# PROBLEM
Starting with the first line and ending with the one that holds "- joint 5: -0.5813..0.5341", retype the entries exactly.

# INFORMATION GIVEN
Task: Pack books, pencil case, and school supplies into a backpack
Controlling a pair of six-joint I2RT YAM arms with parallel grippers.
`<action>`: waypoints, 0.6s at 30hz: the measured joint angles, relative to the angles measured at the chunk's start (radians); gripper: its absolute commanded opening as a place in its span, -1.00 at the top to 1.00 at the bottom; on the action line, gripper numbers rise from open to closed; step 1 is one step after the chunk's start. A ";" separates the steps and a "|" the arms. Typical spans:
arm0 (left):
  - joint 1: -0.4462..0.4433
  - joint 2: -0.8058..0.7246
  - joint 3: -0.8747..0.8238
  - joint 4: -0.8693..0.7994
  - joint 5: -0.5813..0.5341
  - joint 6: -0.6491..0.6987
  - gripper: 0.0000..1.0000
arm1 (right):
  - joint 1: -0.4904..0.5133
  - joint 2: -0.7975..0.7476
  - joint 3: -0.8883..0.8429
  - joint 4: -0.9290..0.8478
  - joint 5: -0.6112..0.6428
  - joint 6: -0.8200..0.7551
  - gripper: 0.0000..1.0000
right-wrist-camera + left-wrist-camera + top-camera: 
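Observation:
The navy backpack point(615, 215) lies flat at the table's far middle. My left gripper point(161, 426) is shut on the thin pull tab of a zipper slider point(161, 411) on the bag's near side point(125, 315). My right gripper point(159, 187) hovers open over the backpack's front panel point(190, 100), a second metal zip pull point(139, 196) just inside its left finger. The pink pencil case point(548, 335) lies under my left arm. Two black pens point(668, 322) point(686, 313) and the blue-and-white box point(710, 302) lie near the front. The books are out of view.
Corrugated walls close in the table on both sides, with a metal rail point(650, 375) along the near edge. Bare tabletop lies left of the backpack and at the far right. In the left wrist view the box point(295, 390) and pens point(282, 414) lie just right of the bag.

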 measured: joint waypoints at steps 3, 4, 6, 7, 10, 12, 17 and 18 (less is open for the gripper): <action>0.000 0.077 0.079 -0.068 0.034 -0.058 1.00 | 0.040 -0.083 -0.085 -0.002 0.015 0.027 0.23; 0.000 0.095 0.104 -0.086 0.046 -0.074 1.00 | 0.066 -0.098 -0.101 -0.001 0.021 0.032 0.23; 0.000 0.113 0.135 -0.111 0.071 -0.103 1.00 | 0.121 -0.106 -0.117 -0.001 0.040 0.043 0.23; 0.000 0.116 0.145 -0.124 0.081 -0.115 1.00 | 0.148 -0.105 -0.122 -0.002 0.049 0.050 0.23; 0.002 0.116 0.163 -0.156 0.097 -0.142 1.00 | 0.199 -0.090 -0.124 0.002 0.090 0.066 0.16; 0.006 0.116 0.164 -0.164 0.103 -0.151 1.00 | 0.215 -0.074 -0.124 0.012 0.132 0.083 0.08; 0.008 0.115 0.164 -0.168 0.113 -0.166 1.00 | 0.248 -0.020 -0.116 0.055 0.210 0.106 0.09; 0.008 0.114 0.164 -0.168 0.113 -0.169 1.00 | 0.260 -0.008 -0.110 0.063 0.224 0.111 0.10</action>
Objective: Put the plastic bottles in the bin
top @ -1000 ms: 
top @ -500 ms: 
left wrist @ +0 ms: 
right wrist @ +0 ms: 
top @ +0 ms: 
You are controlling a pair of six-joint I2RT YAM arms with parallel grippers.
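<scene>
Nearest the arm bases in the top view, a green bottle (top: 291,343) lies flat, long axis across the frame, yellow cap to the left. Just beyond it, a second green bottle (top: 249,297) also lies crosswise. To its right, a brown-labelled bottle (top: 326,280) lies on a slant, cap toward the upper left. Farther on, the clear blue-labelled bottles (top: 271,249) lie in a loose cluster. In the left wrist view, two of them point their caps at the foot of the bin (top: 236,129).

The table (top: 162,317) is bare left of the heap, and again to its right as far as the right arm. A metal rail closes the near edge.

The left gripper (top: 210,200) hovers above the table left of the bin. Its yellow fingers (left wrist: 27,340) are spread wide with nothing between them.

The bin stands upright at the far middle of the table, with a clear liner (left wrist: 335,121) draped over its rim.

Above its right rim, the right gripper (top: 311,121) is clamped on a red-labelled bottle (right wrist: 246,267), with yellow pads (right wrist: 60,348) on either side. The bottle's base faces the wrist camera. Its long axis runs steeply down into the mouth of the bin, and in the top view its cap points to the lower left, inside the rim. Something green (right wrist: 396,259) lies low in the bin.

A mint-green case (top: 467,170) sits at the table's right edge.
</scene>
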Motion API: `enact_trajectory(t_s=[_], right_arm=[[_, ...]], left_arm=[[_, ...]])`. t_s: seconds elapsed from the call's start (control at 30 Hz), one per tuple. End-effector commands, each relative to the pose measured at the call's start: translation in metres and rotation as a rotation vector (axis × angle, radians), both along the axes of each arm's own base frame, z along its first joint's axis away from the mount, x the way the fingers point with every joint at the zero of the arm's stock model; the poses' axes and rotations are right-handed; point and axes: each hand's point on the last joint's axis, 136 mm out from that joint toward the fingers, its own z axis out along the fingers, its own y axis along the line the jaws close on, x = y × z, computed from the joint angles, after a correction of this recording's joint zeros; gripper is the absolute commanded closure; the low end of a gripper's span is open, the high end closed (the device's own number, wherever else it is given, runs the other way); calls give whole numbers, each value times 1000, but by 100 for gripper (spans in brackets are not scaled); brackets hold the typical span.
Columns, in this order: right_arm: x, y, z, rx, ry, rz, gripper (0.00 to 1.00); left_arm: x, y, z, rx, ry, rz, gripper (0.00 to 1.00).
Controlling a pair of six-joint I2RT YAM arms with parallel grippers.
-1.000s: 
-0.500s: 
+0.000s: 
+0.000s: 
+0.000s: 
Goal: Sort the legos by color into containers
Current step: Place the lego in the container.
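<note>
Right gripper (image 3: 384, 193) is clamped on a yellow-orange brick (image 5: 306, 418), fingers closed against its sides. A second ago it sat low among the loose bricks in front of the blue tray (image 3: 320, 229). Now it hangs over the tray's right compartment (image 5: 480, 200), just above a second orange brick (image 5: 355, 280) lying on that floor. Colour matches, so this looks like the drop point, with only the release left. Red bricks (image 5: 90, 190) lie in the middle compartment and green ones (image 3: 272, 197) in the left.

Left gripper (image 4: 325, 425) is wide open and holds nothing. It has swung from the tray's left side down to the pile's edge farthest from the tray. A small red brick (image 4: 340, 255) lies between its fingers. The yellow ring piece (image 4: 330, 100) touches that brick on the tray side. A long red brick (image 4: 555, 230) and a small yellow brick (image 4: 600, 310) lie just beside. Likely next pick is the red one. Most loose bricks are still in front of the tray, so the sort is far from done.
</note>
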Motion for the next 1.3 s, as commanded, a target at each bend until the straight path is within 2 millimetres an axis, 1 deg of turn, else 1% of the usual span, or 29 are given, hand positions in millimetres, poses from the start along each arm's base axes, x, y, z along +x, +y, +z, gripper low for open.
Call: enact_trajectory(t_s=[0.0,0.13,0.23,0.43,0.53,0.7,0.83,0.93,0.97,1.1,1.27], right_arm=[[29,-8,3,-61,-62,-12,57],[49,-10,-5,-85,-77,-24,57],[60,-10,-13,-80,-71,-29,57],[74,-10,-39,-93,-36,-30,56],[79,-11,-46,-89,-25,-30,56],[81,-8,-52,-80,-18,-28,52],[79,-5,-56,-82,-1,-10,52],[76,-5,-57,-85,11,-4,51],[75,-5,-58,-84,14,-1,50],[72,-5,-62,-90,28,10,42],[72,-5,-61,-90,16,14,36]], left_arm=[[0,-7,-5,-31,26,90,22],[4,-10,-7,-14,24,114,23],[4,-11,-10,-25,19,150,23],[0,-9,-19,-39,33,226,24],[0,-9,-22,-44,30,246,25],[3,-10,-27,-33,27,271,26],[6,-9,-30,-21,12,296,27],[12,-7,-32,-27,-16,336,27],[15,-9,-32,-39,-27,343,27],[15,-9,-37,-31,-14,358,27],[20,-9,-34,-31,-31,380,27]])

# EXERCISE SOLUTION
Task: Pack books, pencil case, and school supplies into a backpack
Controlling a pair of six-joint I2RT YAM arms with parallel grippers.
`<action>`: waypoints, 0.6s at 30hz: the measured joint angles, relative to the angles measured at the chunk's start (radians); gripper: its absolute commanded opening as a place in its span, -1.00 at the top to 1.00 at the bottom; on the action line, gripper numbers rise from open to closed; step 1 is one step after the chunk's start. A ";" separates the steps and a "|" the arms. Typical spans:
arm0 (left):
  - joint 1: -0.4462..0.4433
  - joint 2: -0.8058..0.7246
  - joint 3: -0.8747..0.8238
  - joint 4: -0.8693..0.7994
  - joint 5: -0.5813..0.5341

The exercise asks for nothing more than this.